Dul menyambut uluran tangan Bara dan menginjak sadel boncengan. “Helm merah jambu punya Ibu mana?” tanya Dul dari belakang.
Bara tertawa kecil. “Helm Ibu ketinggalan di rumah. Malem ini kita makan deket-deket sini aja. Yang penting kita bisa ngobrol berdua. Bener, nggak?”
“Iya, Om. Enggak apa-apa.” Dul kembali mengusap wajahnya untuk memastikan wajahnya kembali bersih tanpa air mata.

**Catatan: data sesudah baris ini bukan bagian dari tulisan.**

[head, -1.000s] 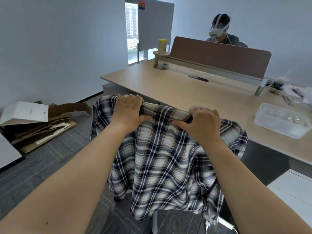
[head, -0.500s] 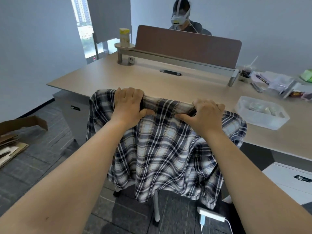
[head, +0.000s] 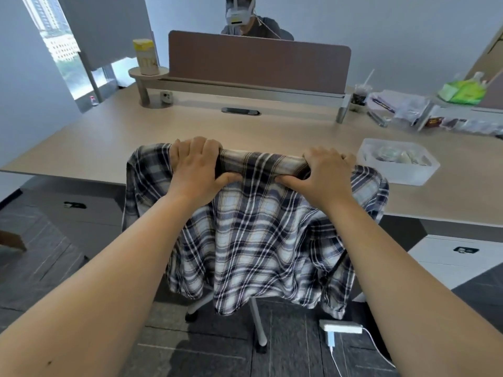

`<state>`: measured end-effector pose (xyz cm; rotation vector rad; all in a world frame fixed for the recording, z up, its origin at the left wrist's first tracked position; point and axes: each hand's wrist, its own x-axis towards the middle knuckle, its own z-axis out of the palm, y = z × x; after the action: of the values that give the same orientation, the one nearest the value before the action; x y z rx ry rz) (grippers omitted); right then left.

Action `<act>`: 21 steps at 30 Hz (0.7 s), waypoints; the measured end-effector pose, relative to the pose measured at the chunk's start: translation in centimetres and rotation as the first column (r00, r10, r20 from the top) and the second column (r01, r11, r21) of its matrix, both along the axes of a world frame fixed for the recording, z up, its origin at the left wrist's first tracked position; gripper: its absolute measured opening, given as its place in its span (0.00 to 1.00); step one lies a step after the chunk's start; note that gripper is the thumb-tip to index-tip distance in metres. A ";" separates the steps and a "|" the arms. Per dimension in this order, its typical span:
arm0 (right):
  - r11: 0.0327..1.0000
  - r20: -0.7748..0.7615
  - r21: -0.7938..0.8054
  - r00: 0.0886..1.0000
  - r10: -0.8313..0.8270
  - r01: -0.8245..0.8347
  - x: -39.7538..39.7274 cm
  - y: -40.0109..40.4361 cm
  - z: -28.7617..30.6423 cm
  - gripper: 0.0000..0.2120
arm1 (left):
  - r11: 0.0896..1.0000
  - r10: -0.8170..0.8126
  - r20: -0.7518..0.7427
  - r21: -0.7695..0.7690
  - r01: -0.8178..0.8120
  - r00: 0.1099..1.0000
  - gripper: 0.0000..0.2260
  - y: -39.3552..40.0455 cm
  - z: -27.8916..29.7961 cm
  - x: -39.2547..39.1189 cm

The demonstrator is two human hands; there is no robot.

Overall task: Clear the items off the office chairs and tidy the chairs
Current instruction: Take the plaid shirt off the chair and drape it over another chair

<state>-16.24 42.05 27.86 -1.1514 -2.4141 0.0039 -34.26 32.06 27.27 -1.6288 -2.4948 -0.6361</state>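
Both-handed grip: left hand (head: 195,166) and right hand (head: 322,173) are each clamped over the top edge of the office chair (head: 255,317) backrest, fingers curled over the far side, thumbs pressing the near side, pinching the plaid shirt (head: 255,232) between palm and backrest. Shirt is draped over the backrest and hangs down, hiding the seat. Chair sits just beside the wooden desk (head: 109,142). Clear plastic container (head: 397,161) rests on the desk near the right hand. White power adapter (head: 341,328) lies on the floor.

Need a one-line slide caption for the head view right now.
Both hands, left and right, grip the plaid shirt draped over an office chair's back at the desk.
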 end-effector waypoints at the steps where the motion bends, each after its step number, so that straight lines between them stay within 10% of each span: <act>1: 1.000 0.002 -0.004 1.000 0.002 -0.002 0.0 -0.1 0.1 0.24 | 1.000 -0.002 0.008 -0.017 0.002 1.000 0.28 -0.1 0.1 0.0; 13: 0.975 -0.329 -0.220 0.943 -0.051 -0.024 7.6 -4.9 1.2 0.14 | 0.953 -0.260 0.076 0.183 0.243 0.963 0.13 -2.8 3.1 9.2; 21: 0.888 -0.319 -0.394 0.870 -0.375 0.238 27.6 -8.9 1.0 0.10 | 0.850 -0.482 0.297 -0.069 0.522 0.824 0.11 -1.4 2.9 26.8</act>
<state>11.34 33.18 28.88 -1.5233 -1.8968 0.5236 -7.41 30.65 30.15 -2.4539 -2.3145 -0.7826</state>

“Kangen Ibu, ya?” tanya Bara,
Dul terkesiap sejenak. Bara menggamit kedua tangannya dan meletakkannya ke pinggang. “Pegangan yang kenceng, ya. Kita berangkat sekarang,” ucap Bara, menepuk punggung tangannya lalu mulai melajukan motor.

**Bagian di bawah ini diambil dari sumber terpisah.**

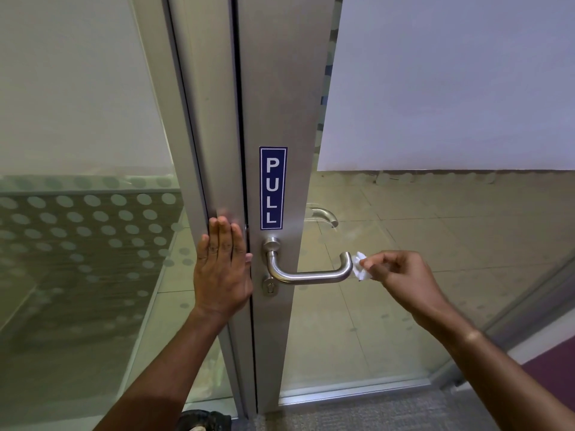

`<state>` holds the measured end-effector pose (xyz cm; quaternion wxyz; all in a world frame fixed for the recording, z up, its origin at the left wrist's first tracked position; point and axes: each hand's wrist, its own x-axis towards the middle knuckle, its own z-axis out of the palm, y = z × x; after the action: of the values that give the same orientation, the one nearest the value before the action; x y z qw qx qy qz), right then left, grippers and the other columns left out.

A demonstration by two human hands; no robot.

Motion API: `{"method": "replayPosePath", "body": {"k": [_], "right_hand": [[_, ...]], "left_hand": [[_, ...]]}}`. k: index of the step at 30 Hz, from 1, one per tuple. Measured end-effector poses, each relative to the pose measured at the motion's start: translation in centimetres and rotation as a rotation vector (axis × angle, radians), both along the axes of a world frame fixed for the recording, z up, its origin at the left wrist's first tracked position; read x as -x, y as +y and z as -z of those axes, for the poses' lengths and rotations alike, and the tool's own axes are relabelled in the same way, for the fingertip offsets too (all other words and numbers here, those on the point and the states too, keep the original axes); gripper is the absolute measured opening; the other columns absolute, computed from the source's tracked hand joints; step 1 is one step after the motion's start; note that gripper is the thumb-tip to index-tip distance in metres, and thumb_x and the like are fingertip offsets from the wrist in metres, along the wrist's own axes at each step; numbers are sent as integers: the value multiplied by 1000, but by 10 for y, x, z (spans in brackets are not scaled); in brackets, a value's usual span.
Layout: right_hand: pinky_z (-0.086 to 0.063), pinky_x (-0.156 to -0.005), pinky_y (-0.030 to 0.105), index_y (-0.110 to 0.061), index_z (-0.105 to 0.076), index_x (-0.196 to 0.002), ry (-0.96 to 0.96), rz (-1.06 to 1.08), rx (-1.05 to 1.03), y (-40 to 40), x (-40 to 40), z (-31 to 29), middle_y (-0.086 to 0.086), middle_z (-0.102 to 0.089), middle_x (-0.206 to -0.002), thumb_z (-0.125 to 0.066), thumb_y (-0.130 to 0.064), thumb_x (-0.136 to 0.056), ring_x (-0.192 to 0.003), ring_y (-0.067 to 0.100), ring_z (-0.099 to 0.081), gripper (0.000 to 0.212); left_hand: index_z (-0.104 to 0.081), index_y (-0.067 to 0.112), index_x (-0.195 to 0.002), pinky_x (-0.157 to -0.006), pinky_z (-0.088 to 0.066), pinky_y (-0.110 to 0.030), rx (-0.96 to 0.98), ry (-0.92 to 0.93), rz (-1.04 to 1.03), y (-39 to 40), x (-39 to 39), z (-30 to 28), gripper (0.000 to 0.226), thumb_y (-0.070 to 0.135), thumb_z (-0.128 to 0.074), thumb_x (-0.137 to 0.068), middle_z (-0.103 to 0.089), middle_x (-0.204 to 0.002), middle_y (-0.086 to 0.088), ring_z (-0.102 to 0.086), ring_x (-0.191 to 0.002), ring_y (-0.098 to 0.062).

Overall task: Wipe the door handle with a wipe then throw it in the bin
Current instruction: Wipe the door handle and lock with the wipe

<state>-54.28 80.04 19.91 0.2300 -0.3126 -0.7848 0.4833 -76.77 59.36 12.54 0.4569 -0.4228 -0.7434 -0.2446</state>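
Wiping step: my right hand (401, 275) pinches the wipe (361, 267) at the door handle (311, 275) tip. Left hand (222, 269) flat, empty, on the frame (214, 150). Next, I judge, the bin.

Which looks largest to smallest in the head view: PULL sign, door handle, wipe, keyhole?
1. Door handle
2. PULL sign, close to the handle in extent, so these two are unsure
3. Wipe, bunched in the right hand
4. Keyhole

Likely an office: frosted glass door (435, 88), PULL sign (273, 188).
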Motion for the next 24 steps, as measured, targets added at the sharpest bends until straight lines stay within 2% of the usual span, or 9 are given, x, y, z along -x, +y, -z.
{"method": "replayPosePath", "body": {"k": [2,4,7,9,11,14,19,23,24], "right_hand": [[-58,-80,38,-28,-68,-96,5,18,0,-2,1,2,2,-77,-87,-73,-7,-84,-87,20,-73,24],[-57,-76,33,-24,-63,-106,75,32,88,-4,4,3,4,-78,-87,-74,-3,-83,-80,19,-73,33],[-54,-68,29,-2,-71,-96,170,22,189,-7,10,5,11,-76,-77,-72,0,-84,-68,18,-68,12],[-54,-70,31,1,-73,-92,222,9,255,-9,14,7,15,-76,-81,-68,-1,-88,-72,19,-67,7],[-56,-76,34,0,-73,-94,280,-5,363,-14,17,7,16,-77,-88,-63,-1,-91,-77,20,-69,10],[-55,-71,28,3,-71,-97,305,-31,484,-22,24,5,17,-74,-82,-56,0,-94,-69,20,-64,16],[-53,-82,32,8,-67,-105,427,40,921,-25,25,1,22,-73,-102,-44,-16,-100,-93,28,-70,33],[-60,-71,24,2,-79,-76,464,-2,1020,-30,24,1,18,-76,-89,-40,2,-94,-77,22,-74,43],[-60,-69,23,1,-79,-75,484,-12,1054,-32,24,2,19,-76,-87,-40,6,-92,-75,23,-75,43]], "left_hand": [[12,8,-154,-123,8,-37,-3,1,2,0,0,0,65,26,-24,-103,22,-163,-9,15,-151,-24],[13,9,-154,-123,9,-37,-8,0,4,0,0,0,66,25,-25,-103,22,-163,-8,15,-151,-23],[13,8,-154,-123,9,-37,-9,4,-1,1,0,0,70,24,-30,-100,22,-163,-8,15,-151,-23],[13,8,-154,-123,9,-37,-9,7,0,0,0,0,70,24,-29,-101,22,-163,-8,15,-151,-23],[13,8,-154,-123,9,-37,-8,4,5,0,0,0,67,25,-26,-103,22,-163,-8,15,-151,-23],[13,8,-154,-123,9,-37,-2,3,4,0,0,-1,65,26,-23,-104,22,-162,-9,16,-151,-24],[13,8,-154,-123,9,-37,2,5,-3,0,0,-1,65,26,-24,-103,23,-162,-9,16,-151,-24],[14,9,-154,-123,9,-37,4,-5,-1,0,0,-1,64,28,-22,-104,23,-162,-9,17,-151,-23],[14,9,-154,-123,9,-37,6,-5,-2,0,0,-1,65,28,-22,-104,23,-162,-9,17,-151,-23]]}}
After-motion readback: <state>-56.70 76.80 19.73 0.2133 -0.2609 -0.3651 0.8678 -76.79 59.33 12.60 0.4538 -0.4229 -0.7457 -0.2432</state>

“Om Bara udah ketemu Ibu? Ibu di mana?” teriak Dul dari belakang.
“Ibu lagi ada kerjaan ke luar kota. Tapi enggak lama, kok. Ibu pasti pulang secepatnya. Soalnya Ibu bilang kangen banget sama Dul."
“Ibu kerja ke luar kota?”
“Iya.”
“Berarti Ibu enggak gila, kan?”
Pertanyaan itu tak langsung dijawab oleh Bara. Pria itu terdiam beberapa saat. Tangan Dul yang berada di atas perut Bara bisa merasakan kalau pria itu menarik napas panjang sebelum kembali bicara. “Siapa yang ngomong gitu? Ibu lagi ada kerjaan. Om kemarin ikut nganter. Kalau mau tau tentang Ibu, jangan tanya orang lain. Jangan denger dari orang lain. Kamu harus tanya Om. Denger?”
“Denger, Om!”
“Kamu percaya Om, kan?”
Dul mengeratkan pelukannya di pinggang Bara. “Percaya, Om.”
Bara menepuk-nepuk punggung tangannya. “Bagus. Om juga percaya sama Dul.”